En contraste con el tratamiento dramático de la locura y de la obsesión, en Mira’m, Carrasco propuso una visualización del mundo interior, sin una hilación explícita de las imágenes y sin una relación concreta de los intérpretes (entre los que no se encontraba ella) con un personaje. El paralelismo con los procedimientos del teatro-danza de Kresnick, ya apreciable en Blanc d’ombra, se hacía más visible, aunque la coreógrafa descubría sus referencias visuales más bien en la obra de Tadeusz Kantor, William Blake y Edward Munch.

La «máquina de la memoria» kantoriana adquiría esta vez la forma de un trastero repleto de muebles y objetos. Y en determinados gestos de los actores, en sus silabeos, en sus manos alzadas, en sus elevaciones estimuladas por destellos de recuerdo, reaparecían, reconducidos a la estática y al lenguaje propio de Carrasco, momentos de La clase muerta. William Blake estaba presente desde el inicio por medio de esas velas-linternas que provocaban las primeras visiones de los intérpretes. Y de Edward Munch Carrasco recuperaba las imágenes de las mujeres de pelo largo y cuerpo desnudo: niñas en tránsito a la madurez (al pecado), «madonnas» amenazantes para la mirada masculina, mujeres que se ponían y se quitaban la inquietante peluca roja.

Este nuevo viaje a las zonas oscuras de la interioridad (del cuerpo) construido por Marta Carrasco encontraba su apoyo en un «collage» musical, en el que tenían cabida Mozart y Schubert, tanto como Tom Waits y Ennio Morricone.
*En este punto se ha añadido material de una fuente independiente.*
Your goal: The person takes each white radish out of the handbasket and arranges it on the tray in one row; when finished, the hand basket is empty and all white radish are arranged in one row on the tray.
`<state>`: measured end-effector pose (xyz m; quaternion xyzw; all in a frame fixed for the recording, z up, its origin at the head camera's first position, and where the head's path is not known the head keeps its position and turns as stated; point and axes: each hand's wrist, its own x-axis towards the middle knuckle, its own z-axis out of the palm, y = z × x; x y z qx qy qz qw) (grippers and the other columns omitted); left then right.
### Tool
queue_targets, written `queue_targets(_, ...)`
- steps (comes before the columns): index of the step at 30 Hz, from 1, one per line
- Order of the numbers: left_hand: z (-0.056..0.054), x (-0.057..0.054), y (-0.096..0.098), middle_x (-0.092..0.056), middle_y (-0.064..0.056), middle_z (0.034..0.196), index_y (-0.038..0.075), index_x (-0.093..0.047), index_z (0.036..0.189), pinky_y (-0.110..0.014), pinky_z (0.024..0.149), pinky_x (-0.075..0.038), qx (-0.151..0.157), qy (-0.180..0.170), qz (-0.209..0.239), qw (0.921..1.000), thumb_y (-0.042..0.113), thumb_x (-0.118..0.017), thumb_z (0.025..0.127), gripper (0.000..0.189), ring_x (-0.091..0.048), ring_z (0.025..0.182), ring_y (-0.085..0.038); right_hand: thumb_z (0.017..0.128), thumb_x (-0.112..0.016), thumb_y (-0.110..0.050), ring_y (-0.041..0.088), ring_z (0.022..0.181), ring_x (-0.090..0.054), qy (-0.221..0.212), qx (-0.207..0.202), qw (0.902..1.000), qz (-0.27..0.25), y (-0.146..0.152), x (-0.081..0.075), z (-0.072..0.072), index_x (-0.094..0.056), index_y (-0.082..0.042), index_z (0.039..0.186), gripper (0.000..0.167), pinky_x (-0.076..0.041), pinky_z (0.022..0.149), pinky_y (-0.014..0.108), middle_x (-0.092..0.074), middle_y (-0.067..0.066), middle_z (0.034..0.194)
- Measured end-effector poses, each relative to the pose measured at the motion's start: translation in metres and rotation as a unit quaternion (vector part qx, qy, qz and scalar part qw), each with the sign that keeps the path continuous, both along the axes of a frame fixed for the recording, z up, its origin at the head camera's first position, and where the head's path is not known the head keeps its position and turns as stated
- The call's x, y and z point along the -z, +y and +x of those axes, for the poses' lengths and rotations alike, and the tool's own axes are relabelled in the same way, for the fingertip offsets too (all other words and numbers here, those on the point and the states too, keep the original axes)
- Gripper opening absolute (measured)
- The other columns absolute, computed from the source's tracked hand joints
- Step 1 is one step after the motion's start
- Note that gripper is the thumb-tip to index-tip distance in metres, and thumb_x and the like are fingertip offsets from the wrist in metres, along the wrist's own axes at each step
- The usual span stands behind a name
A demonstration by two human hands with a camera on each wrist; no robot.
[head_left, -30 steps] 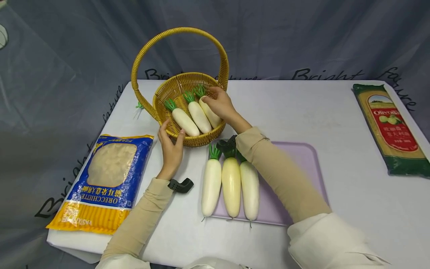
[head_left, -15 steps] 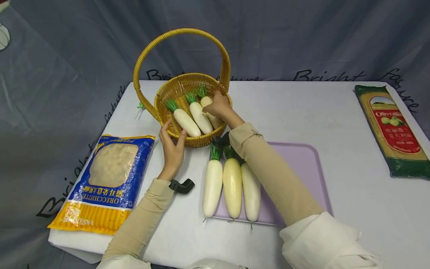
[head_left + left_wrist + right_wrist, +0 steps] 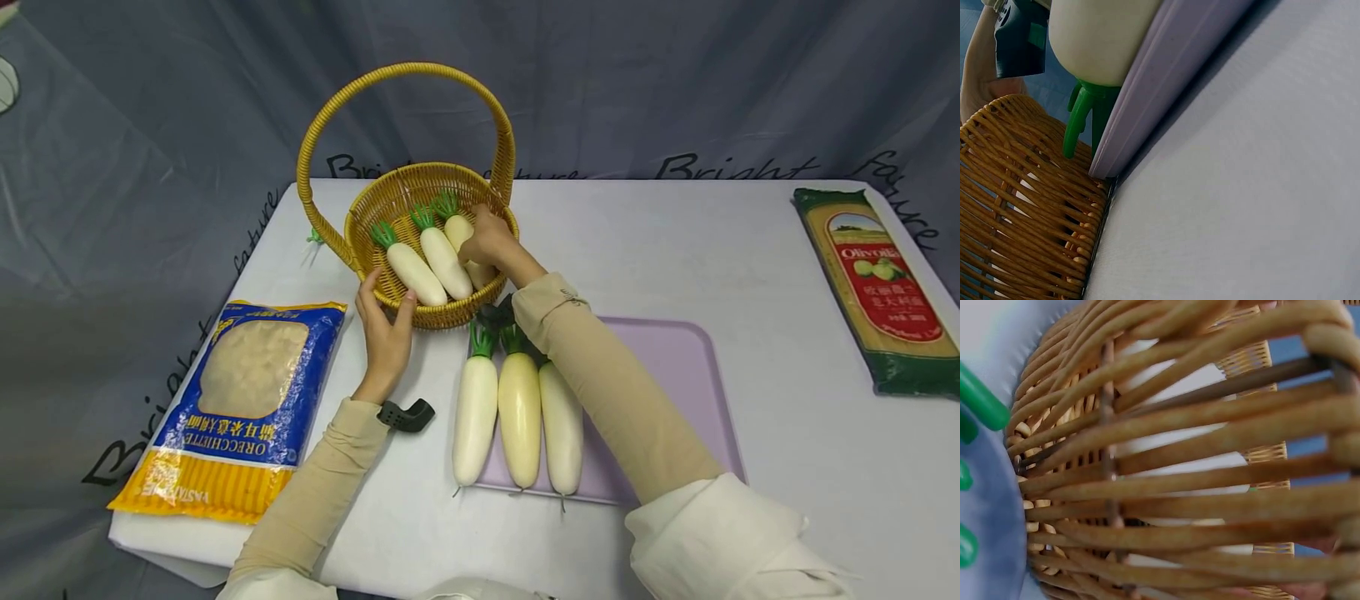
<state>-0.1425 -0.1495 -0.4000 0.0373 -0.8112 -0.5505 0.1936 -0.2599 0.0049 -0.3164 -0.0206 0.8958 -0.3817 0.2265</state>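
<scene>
A yellow wicker basket (image 3: 427,317) with a tall arched handle holds three white radishes with green tops: a left one (image 3: 416,273), a middle one (image 3: 446,262) and a right one (image 3: 457,232). My right hand (image 3: 493,243) reaches over the basket's right rim and grips the right radish, its fingers curled over the radish's body. With thumb and fingers spread, my left hand (image 3: 386,340) touches the front-left rim. Neither hand's fingers show clearly in the wrist views, where the woven wall (image 3: 1029,212) and its strands (image 3: 1210,506) stand close up.
Three radishes (image 3: 519,421) lie side by side on a lilac tray (image 3: 667,367), partly under my right forearm. A blue-and-yellow orecchiette bag (image 3: 240,408) lies at left, a green-and-red pasta packet (image 3: 877,292) at far right. Something small and green (image 3: 315,237) lies beside the basket.
My right hand has moved down along the right radish, further into the basket, and its forearm has shifted left. The left hand stays at the rim.
</scene>
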Motion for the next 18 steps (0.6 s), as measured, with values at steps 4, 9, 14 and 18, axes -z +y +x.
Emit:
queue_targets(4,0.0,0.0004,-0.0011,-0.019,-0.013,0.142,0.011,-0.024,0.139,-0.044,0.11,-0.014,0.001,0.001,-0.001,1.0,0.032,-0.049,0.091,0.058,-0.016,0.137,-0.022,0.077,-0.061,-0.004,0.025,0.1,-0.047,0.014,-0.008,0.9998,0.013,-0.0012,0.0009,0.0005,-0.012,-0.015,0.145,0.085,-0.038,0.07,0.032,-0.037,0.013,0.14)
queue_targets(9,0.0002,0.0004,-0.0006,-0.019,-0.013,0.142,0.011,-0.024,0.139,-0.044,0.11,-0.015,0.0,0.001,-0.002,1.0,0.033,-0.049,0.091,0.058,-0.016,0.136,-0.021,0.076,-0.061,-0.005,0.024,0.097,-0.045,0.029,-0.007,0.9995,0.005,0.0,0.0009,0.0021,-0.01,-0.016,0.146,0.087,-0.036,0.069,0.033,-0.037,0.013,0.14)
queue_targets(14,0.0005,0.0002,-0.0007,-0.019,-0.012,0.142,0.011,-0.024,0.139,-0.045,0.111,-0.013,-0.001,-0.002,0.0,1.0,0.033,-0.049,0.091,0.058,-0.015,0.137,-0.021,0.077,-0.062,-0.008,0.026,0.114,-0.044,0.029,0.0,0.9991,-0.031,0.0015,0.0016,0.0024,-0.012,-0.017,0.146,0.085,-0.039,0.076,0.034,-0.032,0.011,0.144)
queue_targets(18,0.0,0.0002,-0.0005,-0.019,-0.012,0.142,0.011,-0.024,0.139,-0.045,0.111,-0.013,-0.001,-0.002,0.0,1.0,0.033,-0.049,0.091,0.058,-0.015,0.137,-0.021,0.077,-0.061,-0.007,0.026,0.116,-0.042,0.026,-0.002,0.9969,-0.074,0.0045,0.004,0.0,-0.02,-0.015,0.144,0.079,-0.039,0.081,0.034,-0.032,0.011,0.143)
A la alternancia y la mezcla de las músicas correspondía a la alternancia y la mezcla de las imágenes, que a veces se ofrecían directametne en forma de galería de personajes deformes, travestidos y estrafalarios que a simplemente cruzaban la escena, adoptaban poses o componían cuadros estáticos. El protagonismo de las muñecas (otro resto kantoriano) introducía de forma siniestra la referencia a la infancia, a la que una y otra vez apuntaban los intérpretes con sus acciones y sus textos, en tanto las sucesivas imágenes de la novia recuperaban de forma obsesiva la cuestión del tránsito y la maternidad. Las máscaras de niño sobre intérpretes desnudos producían monstruos de resonancias esperpénticas, en tanto las máscaras sobre la parte posterior de la cabeza generaban personajes grotescos, con quienes los intérpretes se divertían prestándoles sus brazos y sus espaldas para componer la parte frontal de su torso. Lo dramático se alternaba con lo cómico, la referencia culta con la popular (ese personaje con una jaula de pájaro cubriendo su cabeza que hacía un playback del aria de Papageno), lo lúdico con lo violento (esa escena que comienza con una tortura lúdica y acaba con un parto violento sobre el columpio-portapalés), lo obsesivo (las danzas patéticas, los llantos infantiles) con lo ligero (los disfraces y las recetas de cocina), lo abstracto con lo cotidiano, lo íntimo con lo espectacular. Al final, los cinco intérpretes, vestidos con sacos-camisas de fuerza, en una nueva composición de resonancias kantorianas, resolvían el espectáculo comiendo sandía y rociándose con agua mientras ejecutaban una danza desenfrenada que poco a poco se iba bloqueando para componer el mismo cuadro familiar con el que se había iniciado la pieza.